3 Chapter 2: Sequential & State-Space Models
4 Introduction: Modeling Sequential Data
Sequential data exhibits temporal or spatial dependencies: \(x_1, x_2, \ldots, x_T\) where order matters.
Key Challenges:
Variable length: Sequences can be arbitrarily long
Dependencies: Current state depends on history
Latent dynamics: Underlying state may be hidden (unobserved)
This Document Covers:
Hidden Markov Models (HMMs): Discrete latent states, discrete/continuous observations
Kalman Filters: Continuous state-space models with Gaussian distributions
Particle Filters: Non-parametric sequential Monte Carlo methods
Markov Decision Processes (MDPs): Sequential decision-making framework
Reinforcement Learning: Q-learning, policy gradients, value functions
6 Kalman Filters
6.1 Linear Gaussian State-Space Model
Kalman Filter is optimal Bayesian filter for linear-Gaussian systems.

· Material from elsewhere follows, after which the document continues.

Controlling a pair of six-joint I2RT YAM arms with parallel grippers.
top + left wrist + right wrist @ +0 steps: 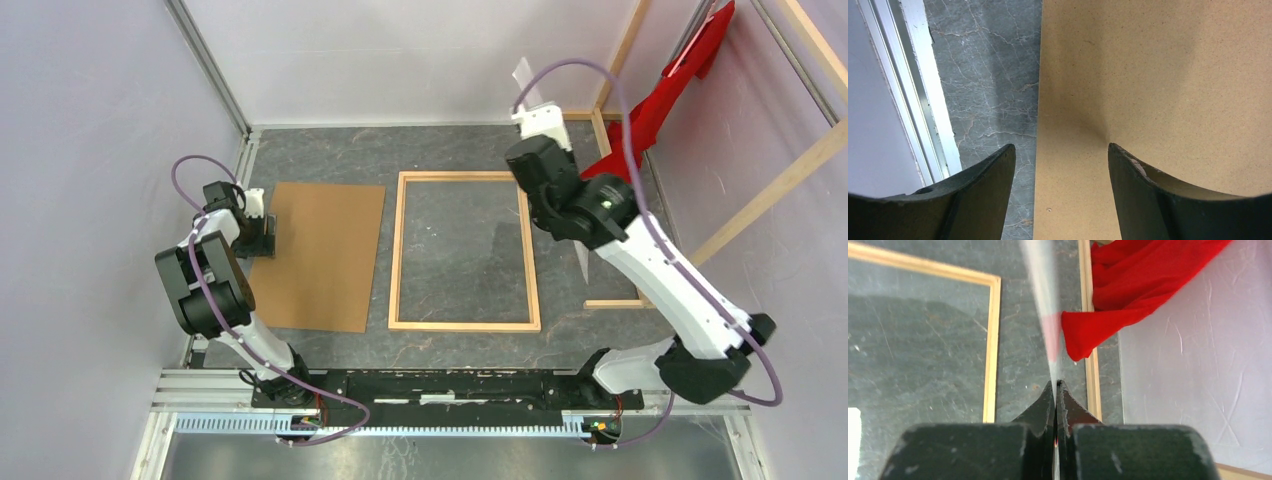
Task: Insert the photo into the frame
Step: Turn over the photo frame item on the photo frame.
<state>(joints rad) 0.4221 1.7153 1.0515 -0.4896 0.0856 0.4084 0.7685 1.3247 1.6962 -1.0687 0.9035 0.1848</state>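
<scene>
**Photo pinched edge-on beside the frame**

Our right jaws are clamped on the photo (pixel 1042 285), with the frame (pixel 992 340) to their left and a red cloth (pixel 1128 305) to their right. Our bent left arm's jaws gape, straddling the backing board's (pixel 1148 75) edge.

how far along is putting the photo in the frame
Done: the thin light wooden frame lies flat and empty, the flat brown backing board beside it. In hand: the right gripper is shut on a thin pale sheet, edge-on, likely the photo, near the frame's right side. The left gripper hangs open over the board's left edge. Left: laying the sheet inside the frame.
</scene>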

State-Space Model: \[\begin{align} z_t & = A z_{t-1} + B u_t + w_t, \quad w_t \sim \mathcal{N}(0, Q) \quad \text{(state transition)} \\ x_t & = C z_t + v_t, \quad v_t \sim \mathcal{N}(0, R) \quad \text{(observation)} \end{align}\]
where:
\(z_t \in \mathbb{R}^n\): latent state (unobserved)
\(x_t \in \mathbb{R}^m\): observation (measured)
\(u_t \in \mathbb{R}^p\): control input (optional)
\(A\): state transition matrix
\(B\): control input matrix
\(C\): observation matrix
\(Q\): process noise covariance
\(R\): observation noise covariance
Key Insight: If prior is Gaussian and dynamics are linear-Gaussian, posterior remains Gaussian → closed-form updates!
6.2 Kalman Filter Recursion
Maintain Gaussian belief: \(p(z_t \mid x_{1:t}) = \mathcal{N}(z_t \mid \mu_t, \Sigma_t)\)
Predict Step (Time Update): \[\begin{align*} \bar{\mu}_t & = A \mu_{t-1} + B u_t \quad \text{(predicted state mean)} \\ \bar{\Sigma}_t & = A \Sigma_{t-1} A^\top + Q \quad \text{(predicted covariance)} \end{align*}\]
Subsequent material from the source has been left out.